* _Task requirements_: Every line below from the one containing "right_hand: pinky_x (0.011" through the one containing "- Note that" must be transcribed exactly. Omit all lines outside that stretch.

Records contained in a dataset

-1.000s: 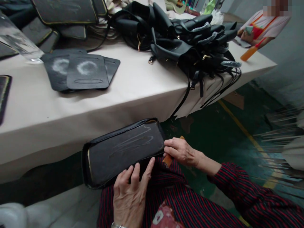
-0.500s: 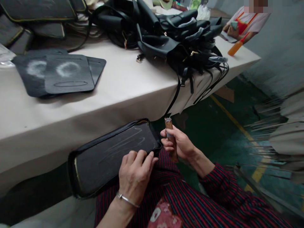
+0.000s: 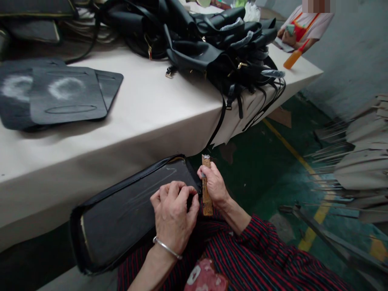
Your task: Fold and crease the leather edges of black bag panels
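Note:
A long black bag piece (image 3: 118, 218) with rounded corners and a raised rim lies tilted across my lap, beside the table. Pale streaks mark its flat dark face. My left hand (image 3: 174, 216), with a bracelet at the wrist, rests over its near right end, fingers curled and thumb pinched at the rim. Just right of that corner, my right hand (image 3: 214, 184) grips a worn wooden-handled tool (image 3: 207, 202), held upright. The tool's top end looks pale and chipped; its exact kind is unclear.
Black bags with straps (image 3: 194, 52) are heaped on the white-covered table (image 3: 145, 93). Flat black panels (image 3: 69, 95) lie left. An orange bottle (image 3: 292, 60) stands near a person (image 3: 315, 26) across the table. Stacked grey sheets (image 3: 360, 157) and a metal bar (image 3: 327, 238) are at right.
The view has shifted slightly right. My left fingers have curled tighter at the rim, thumb drawn in. My right hand has turned the wooden-handled tool a little and remains beside the corner.

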Demonstrator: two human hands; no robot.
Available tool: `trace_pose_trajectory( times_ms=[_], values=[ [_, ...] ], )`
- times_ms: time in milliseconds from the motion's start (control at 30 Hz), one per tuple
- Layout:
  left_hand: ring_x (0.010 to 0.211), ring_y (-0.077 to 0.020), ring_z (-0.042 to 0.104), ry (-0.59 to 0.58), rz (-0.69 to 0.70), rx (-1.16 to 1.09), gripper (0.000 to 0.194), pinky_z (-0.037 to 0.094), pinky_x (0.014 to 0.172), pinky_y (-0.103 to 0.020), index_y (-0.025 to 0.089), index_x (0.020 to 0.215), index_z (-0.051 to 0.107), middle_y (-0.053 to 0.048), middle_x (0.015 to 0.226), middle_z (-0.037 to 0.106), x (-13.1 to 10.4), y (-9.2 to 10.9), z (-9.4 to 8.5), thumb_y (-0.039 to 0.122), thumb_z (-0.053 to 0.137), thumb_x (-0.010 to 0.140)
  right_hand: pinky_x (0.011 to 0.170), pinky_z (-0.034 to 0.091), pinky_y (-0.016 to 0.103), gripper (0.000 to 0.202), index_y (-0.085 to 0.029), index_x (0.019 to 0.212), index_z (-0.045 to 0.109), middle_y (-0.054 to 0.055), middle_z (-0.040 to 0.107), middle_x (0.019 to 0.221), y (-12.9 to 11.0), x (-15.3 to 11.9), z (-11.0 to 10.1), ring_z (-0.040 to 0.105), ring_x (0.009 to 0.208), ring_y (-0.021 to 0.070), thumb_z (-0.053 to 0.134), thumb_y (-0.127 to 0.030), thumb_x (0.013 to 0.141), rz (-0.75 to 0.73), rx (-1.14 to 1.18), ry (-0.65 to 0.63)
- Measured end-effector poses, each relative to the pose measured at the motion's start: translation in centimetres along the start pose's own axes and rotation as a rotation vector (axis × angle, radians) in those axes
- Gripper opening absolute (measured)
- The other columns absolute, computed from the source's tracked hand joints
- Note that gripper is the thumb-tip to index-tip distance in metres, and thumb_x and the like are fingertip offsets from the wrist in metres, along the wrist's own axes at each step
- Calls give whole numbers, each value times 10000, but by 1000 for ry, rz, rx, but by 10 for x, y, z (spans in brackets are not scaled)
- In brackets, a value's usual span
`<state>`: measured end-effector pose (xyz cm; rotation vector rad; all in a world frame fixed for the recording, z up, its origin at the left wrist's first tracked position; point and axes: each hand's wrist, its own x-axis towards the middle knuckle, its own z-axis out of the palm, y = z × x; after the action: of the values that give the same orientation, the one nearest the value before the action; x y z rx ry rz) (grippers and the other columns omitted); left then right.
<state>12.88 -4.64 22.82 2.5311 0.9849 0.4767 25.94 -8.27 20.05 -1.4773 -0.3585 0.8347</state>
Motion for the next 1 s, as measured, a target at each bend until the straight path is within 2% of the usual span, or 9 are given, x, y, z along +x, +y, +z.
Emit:
trace_pose_trajectory(
  times_ms=[133, 333, 533, 600, 700, 800, 867, 1000],
  values=[
    [944, -243, 497, 4, -8, -10, 48, 312, 866, -428, 259, 845, 629, -24, 948, 598, 1, 0, 1, 272, 583, 845, 588, 350, 239, 219, -210, 801, 387, -52, 407, 701, 8, 3, 1, 382, 611, 103, 466, -392, 896, -73, -119, 25],
    [965, -275, 490, 15, -18, 0, 133, 330, 864, -428, 206, 956, 546, -76, 1003, 585, 2, -4, 2, 268, 577, 842, 565, 341, 252, 209, -207, 815, 400, -48, 411, 716, 13, 15, 5, 389, 617, 108, 450, -391, 899, -50, -305, 50],
    [1025, -288, 484, 77, -9, -14, 228, 329, 914, -447, 184, 1027, 460, -108, 1060, 558, 1, -4, 4, 188, 532, 811, 523, 314, 244, 216, -211, 767, 378, -60, 380, 660, 14, 42, 20, 363, 573, 97, 486, -361, 880, -97, -328, 15],
    [1032, -295, 481, 71, -15, -20, 291, 330, 920, -456, 179, 1046, 445, -116, 1070, 548, 1, -2, 3, 226, 557, 782, 516, 329, 236, 226, -216, 765, 364, -64, 399, 645, 11, 50, 21, 386, 555, 92, 508, -352, 872, -106, -222, 20],
    [1023, -305, 480, 70, -40, 18, 346, 329, 923, -471, 178, 1041, 440, -117, 1061, 548, 1, 2, 3, 312, 595, 763, 496, 367, 217, 219, -237, 826, 329, -79, 408, 646, -2, 55, 14, 415, 510, 80, 476, -379, 904, -153, 199, 70],
    [1015, -299, 485, 90, -46, 60, 331, 328, 923, -466, 182, 1030, 439, -109, 1049, 556, 0, 4, 5, 340, 592, 782, 401, 284, 171, 195, -267, 888, 318, -89, 362, 661, -19, 44, 4, 321, 443, 59, 450, -401, 940, -270, 510, 130],
    [1022, -297, 484, 82, -46, 73, 341, 327, 927, -461, 181, 1041, 436, -107, 1055, 557, 0, 4, 6, 352, 590, 790, 366, 215, 159, 184, -277, 903, 327, -86, 332, 662, -27, 31, -1, 257, 428, 56, 457, -398, 949, -338, 549, 162],
    [1020, -300, 484, 56, -85, 86, 349, 324, 927, -462, 180, 1051, 439, -102, 1055, 557, 2, 8, 6, 363, 587, 793, 361, 203, 167, 187, -291, 901, 331, -76, 295, 657, -30, 10, 3, 226, 426, 64, 438, -436, 954, -353, 475, 185]
  ],
)
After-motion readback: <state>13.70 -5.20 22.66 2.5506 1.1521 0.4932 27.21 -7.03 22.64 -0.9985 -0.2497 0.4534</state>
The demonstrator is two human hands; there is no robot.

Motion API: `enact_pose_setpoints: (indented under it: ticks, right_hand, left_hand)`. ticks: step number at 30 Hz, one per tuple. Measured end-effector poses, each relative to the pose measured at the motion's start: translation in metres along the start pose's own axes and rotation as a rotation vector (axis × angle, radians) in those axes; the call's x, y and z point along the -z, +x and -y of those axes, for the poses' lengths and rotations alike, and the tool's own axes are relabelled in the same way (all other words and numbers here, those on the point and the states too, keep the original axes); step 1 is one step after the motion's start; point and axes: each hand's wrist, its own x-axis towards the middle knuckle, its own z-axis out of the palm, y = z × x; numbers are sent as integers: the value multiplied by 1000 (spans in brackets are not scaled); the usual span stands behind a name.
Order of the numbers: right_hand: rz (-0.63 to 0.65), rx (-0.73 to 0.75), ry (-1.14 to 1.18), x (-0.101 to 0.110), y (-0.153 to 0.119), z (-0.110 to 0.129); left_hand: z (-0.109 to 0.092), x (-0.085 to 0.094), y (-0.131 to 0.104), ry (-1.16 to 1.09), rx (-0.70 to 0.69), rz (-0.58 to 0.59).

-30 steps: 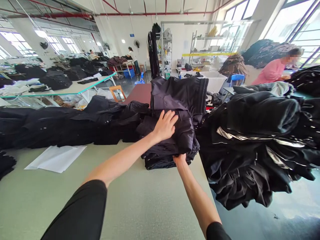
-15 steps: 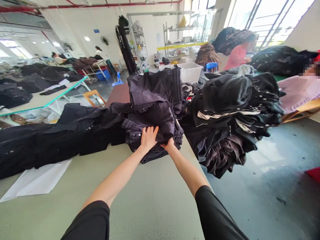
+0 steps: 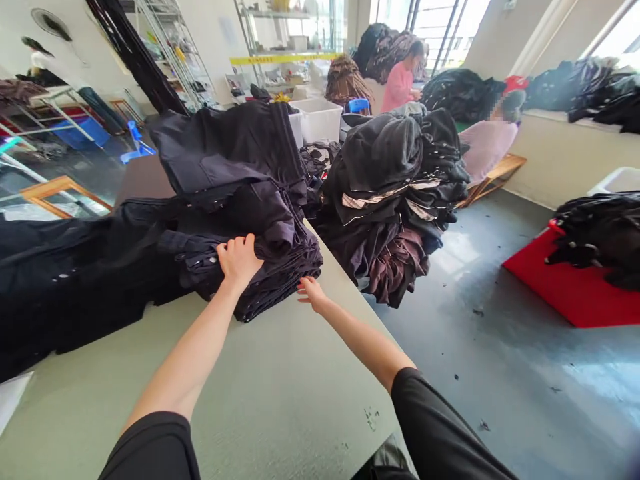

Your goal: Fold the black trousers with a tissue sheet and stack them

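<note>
A stack of folded dark garments [image 3: 273,283] lies on the pale green table [image 3: 280,380], with more dark clothing [image 3: 235,147] heaped loosely on top. My left hand [image 3: 239,261] rests on the near side of the stack, its fingers bent over the cloth and spread a little. Beside the stack's right front corner is my right hand [image 3: 312,293], its fingers apart and nothing held in it. Whether its fingertips touch the cloth I cannot tell.
Dark clothes [image 3: 75,273] stretch along the table's left side. A tall garment pile [image 3: 385,193] stands beyond the right edge. Two people in pink sit farther back. A red container [image 3: 565,287] with dark clothes is on the floor at right.
The view has turned right, bringing the red container into sight. My right hand has come away from under the upper garments to the stack's corner. My left hand is still on the stack.
</note>
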Motion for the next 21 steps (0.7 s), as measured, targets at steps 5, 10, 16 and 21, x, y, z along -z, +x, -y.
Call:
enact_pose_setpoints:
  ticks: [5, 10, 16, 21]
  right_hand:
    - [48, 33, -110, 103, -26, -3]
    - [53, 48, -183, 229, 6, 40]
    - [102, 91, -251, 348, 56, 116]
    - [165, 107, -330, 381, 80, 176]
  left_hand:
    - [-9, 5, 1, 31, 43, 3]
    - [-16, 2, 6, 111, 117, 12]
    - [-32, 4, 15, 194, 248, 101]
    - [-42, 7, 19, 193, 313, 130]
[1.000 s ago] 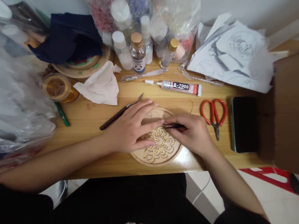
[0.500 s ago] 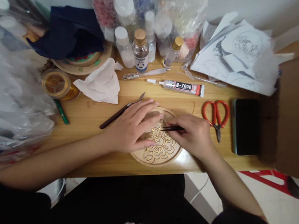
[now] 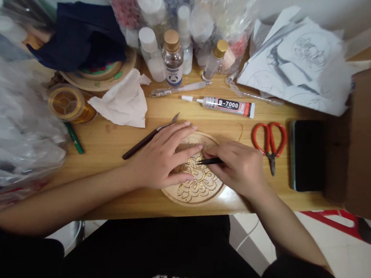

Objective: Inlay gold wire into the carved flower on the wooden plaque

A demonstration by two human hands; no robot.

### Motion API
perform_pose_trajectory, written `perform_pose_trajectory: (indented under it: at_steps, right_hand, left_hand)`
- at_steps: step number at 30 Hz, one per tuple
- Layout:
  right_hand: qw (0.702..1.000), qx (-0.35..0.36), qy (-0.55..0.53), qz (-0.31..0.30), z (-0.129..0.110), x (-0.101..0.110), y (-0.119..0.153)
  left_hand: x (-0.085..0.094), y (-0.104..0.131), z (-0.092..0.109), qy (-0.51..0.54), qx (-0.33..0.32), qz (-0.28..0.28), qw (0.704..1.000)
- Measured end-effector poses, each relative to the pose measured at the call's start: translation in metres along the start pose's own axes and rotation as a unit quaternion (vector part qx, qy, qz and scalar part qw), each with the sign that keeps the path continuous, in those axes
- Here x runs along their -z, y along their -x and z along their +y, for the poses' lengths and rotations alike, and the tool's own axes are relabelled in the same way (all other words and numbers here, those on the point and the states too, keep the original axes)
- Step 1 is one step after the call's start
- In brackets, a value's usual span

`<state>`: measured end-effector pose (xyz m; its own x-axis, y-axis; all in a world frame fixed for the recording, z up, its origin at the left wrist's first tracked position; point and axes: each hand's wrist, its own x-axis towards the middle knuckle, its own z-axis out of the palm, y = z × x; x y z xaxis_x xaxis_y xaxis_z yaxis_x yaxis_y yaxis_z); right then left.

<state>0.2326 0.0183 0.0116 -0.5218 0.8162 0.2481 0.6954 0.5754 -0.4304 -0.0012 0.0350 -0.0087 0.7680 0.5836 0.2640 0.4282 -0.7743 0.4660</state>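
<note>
A round wooden plaque (image 3: 171,194) lies at the table's front edge, with a flower pattern outlined in shiny gold wire (image 3: 198,174) on its face. My left hand (image 3: 163,158) rests over its left side, fingers spread and holding nothing. Black tweezers (image 3: 212,161) are pinched in my right hand (image 3: 239,164), their tips low over the upper petals. Beyond that hand curls a thin loose strand of gold wire (image 3: 240,130). The right fingertips are partly hidden. Just left of my left hand lies a dark-handled tool with a metal tip (image 3: 143,143).
Right of the plaque are red-handled scissors (image 3: 270,141), a phone (image 3: 308,155) and a cardboard box (image 3: 370,140). Behind lie a B-7000 glue tube (image 3: 228,105), small bottles (image 3: 173,61) and paper drawings (image 3: 297,66). On the left stand a gold wire spool (image 3: 68,104) and crumpled tissue (image 3: 124,100).
The tweezers have shifted slightly left, with my right hand. My left hand stays in nearly the same place on the plaque. The camera view has moved slightly.
</note>
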Motion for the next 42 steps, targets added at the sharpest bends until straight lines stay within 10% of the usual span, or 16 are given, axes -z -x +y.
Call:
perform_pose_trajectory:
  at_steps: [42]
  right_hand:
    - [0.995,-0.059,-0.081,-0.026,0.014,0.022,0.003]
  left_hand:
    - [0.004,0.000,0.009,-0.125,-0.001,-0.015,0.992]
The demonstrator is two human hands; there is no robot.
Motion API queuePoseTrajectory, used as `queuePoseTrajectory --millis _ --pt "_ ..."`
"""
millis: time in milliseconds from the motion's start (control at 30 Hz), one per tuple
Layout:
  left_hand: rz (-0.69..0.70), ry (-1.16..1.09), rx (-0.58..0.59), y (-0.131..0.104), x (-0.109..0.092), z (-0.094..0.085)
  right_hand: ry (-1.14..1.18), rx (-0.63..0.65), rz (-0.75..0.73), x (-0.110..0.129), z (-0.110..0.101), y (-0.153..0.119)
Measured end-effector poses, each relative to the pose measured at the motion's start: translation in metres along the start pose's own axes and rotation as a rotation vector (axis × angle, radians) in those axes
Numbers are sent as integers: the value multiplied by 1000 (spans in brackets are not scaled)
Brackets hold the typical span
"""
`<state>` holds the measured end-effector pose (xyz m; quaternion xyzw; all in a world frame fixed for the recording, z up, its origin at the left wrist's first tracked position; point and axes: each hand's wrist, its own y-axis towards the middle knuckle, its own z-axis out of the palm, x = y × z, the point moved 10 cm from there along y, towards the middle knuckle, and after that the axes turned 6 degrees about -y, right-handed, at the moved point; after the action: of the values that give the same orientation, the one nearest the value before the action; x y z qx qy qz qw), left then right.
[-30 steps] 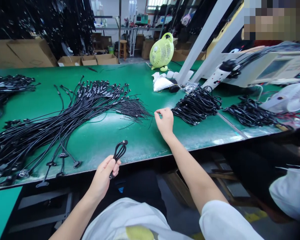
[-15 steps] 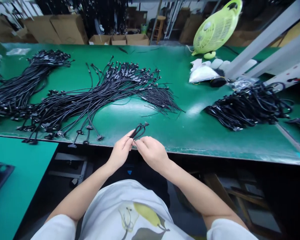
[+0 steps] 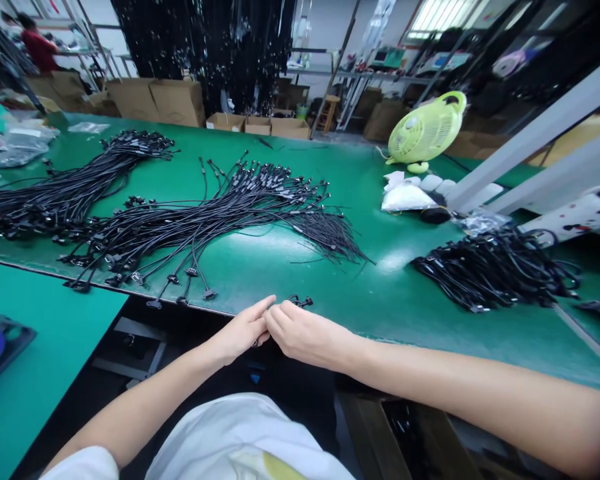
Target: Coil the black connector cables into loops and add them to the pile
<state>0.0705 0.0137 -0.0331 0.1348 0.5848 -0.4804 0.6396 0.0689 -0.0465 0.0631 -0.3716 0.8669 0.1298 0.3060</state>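
My left hand [image 3: 240, 335] and right hand [image 3: 307, 335] meet at the table's [image 3: 257, 270] near edge. My left fingers are closed on a looped black cable [image 3: 303, 302], mostly hidden, its end poking out past my right knuckles over that edge. My right fingers curl in against the left; what they pinch, I cannot tell. Leftward along that edge spreads a heap of long cables [image 3: 215, 215]; thin ties [image 3: 330, 233] touch its right end. A pile of bundled cables [image 3: 495, 270] lies rightward.
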Motion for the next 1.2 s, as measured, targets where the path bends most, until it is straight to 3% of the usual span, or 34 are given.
queuePoseTrajectory --millis 100,233,400,467,533,600,667,767,833,900,967,1067,1133,1200 --pt "10 130 -59 -5 -2 -1 49 57 40 -3 10 3" --pt "186 165 -95 -7 -31 1 208 53 314 -34 24 5" --pt "394 -42 -76 -9 -74 -8 652 -216 741 -70 32 -8" --pt "500 103 -147 -19 -89 -17 901 -294 840 -75 45 -16" --pt "627 325 -164 -33 -99 -14 1041 -304 915 -80 58 -26" --pt "668 477 -44 -36 -91 2 986 -314 972 -88 58 -37" --pt "586 480 67 -26 -72 11 776 -346 953 -90 41 -43" --pt "391 198 10 -3 -53 -6 425 -375 777 -69 6 -34" --pt "340 -29 -28 2 -53 -17 347 -362 681 -51 -3 -26" --pt "375 -104 12 -5 -63 -16 467 -331 653 -44 4 -23" --pt "428 25 58 -17 -73 -8 706 -296 686 -47 22 -26" --pt "502 256 -86 -27 -76 -10 942 -298 848 -61 48 -40" --pt "485 215 -163 -24 -65 -15 967 -323 962 -66 57 -51" --pt "383 111 -45 -12 -43 -4 961 -342 1008 -63 60 -54"
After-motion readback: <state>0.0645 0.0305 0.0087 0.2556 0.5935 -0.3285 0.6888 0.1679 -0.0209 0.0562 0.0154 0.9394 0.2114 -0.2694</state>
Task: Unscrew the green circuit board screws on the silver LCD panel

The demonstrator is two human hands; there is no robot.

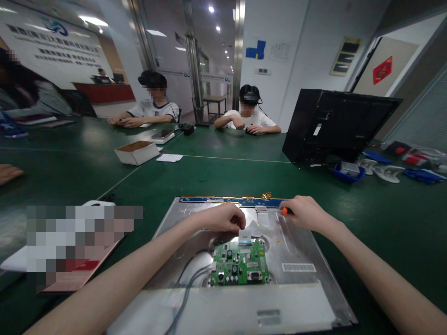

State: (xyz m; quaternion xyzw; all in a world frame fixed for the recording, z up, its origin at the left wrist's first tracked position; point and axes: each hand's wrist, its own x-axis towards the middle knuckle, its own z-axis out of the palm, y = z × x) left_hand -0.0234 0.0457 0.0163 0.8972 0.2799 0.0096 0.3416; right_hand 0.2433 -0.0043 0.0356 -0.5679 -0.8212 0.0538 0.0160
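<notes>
In front of me lies a flat metal display panel [296, 251], back side up, with a green circuit board [240, 264] on its middle. A white flat ribbon cable [245, 236] rises from the board's far edge. My left hand [226, 217] is closed beside that cable, its fingers curled; what they pinch, if anything, is hidden. A narrow blue circuit strip [223, 201] runs along the panel's far edge. At its right end, my right hand [305, 213] is wrapped round a small tool with an orange end [285, 211]; most of the tool is covered.
A black monitor housing [335, 125] stands at the back right near a blue tray [349, 172]. An open white box [137, 153] is at the back left. Grey wires [190, 284] cross the panel's left side. Two people sit across the green table [216, 170]; another person's hand [10, 173] shows at left.
</notes>
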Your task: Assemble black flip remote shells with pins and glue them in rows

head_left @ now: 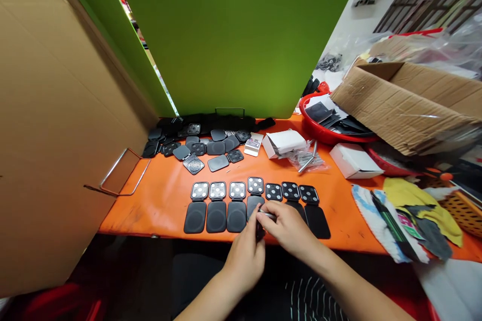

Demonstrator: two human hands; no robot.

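Observation:
My left hand (245,255) is closed around a small black piece (259,231), mostly hidden by the fingers. Pinched in my right hand (286,224) is a short silvery metal rod (268,214), whose end meets the fingertips of my left hand. Both hands are together over the table's front edge. Just beyond them runs a row of several black hinged pieces, each with a square part bearing silvery dots (237,190) and a flat rounded plate (216,217) nearer me. My hands cover part of the row's middle.
More black pieces (216,148) lie heaped at the back of the orange table (161,200). A white box (284,141) and bagged metal rods (309,158) stand behind the row. Right are a red basin (320,130), cardboard box (410,105) and cloths (437,210). A green panel (233,35) closes the back.

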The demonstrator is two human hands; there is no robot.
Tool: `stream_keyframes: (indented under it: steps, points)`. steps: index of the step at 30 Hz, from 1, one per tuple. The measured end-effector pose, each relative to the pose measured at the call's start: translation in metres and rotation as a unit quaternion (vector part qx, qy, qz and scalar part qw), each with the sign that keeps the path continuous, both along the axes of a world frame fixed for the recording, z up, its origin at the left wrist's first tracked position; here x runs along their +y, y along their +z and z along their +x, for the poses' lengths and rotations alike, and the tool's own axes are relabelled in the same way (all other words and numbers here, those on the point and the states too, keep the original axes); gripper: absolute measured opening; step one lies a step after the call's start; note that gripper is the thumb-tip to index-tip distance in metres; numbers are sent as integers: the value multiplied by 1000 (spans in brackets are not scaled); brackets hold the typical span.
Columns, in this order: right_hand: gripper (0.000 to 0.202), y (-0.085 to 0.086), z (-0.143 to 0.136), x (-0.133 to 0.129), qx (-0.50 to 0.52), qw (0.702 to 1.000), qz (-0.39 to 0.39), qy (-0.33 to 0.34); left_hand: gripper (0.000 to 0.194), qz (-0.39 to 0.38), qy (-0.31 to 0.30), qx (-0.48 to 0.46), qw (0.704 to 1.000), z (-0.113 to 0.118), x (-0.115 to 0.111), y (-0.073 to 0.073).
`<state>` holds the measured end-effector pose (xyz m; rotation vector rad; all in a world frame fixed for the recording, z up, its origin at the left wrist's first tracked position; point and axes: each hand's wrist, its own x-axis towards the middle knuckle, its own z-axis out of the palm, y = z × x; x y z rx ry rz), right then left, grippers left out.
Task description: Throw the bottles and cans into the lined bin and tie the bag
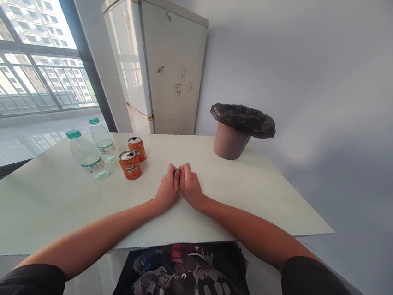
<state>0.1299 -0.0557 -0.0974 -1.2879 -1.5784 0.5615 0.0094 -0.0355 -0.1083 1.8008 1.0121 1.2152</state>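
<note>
My left hand (169, 187) and my right hand (190, 186) meet over the middle of the white table (248, 185), both closed. A small dark thing (180, 176) shows as a thin strip between them, gripped by the fingers of both; most of it is hidden, and I cannot make out what it is. Left of my hands stand two orange cans (130, 165) (137, 148), one behind the other. Two clear bottles with green caps (86, 154) (102, 139) stand further left.
A brown bin (230, 141) lined with a black bag (243, 118) stands at the table's back right, near the wall. Behind the table is a white fridge (172, 71). A large window (33, 71) is at the left.
</note>
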Motion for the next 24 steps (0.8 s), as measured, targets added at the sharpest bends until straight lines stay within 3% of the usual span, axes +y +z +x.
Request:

* _Task solution_:
  right_hand: pinky_x (0.011 to 0.170), pinky_z (-0.034 to 0.091), pinky_y (-0.016 to 0.103), gripper (0.000 to 0.202), index_y (-0.085 to 0.029), index_x (0.019 to 0.212), index_z (-0.045 to 0.109), middle_y (-0.054 to 0.055), middle_z (-0.040 to 0.107), middle_x (0.019 to 0.221), y (-12.9 to 11.0), x (-15.3 to 11.9), z (-11.0 to 10.1), ring_z (-0.040 to 0.105), ring_x (0.009 to 0.208), ring_y (-0.021 to 0.070), thumb_z (-0.053 to 0.134), thumb_y (-0.127 to 0.030), thumb_x (0.013 to 0.141), rz (-0.75 to 0.73), rx (-1.14 to 1.18), ry (-0.65 to 0.63)
- Measured end-effector poses, each relative to the pose measured at the motion's start: translation in centimetres along the start pose's own axes and rotation as a rotation vector (axis × angle, radians) in those axes
- Gripper opening absolute (measured)
- The other columns absolute, computed from the source's tracked hand joints
- Note that gripper is the thumb-tip to index-tip distance in metres, and thumb_x and the like are fingertip offsets from the wrist in metres, along the wrist's own axes at each step

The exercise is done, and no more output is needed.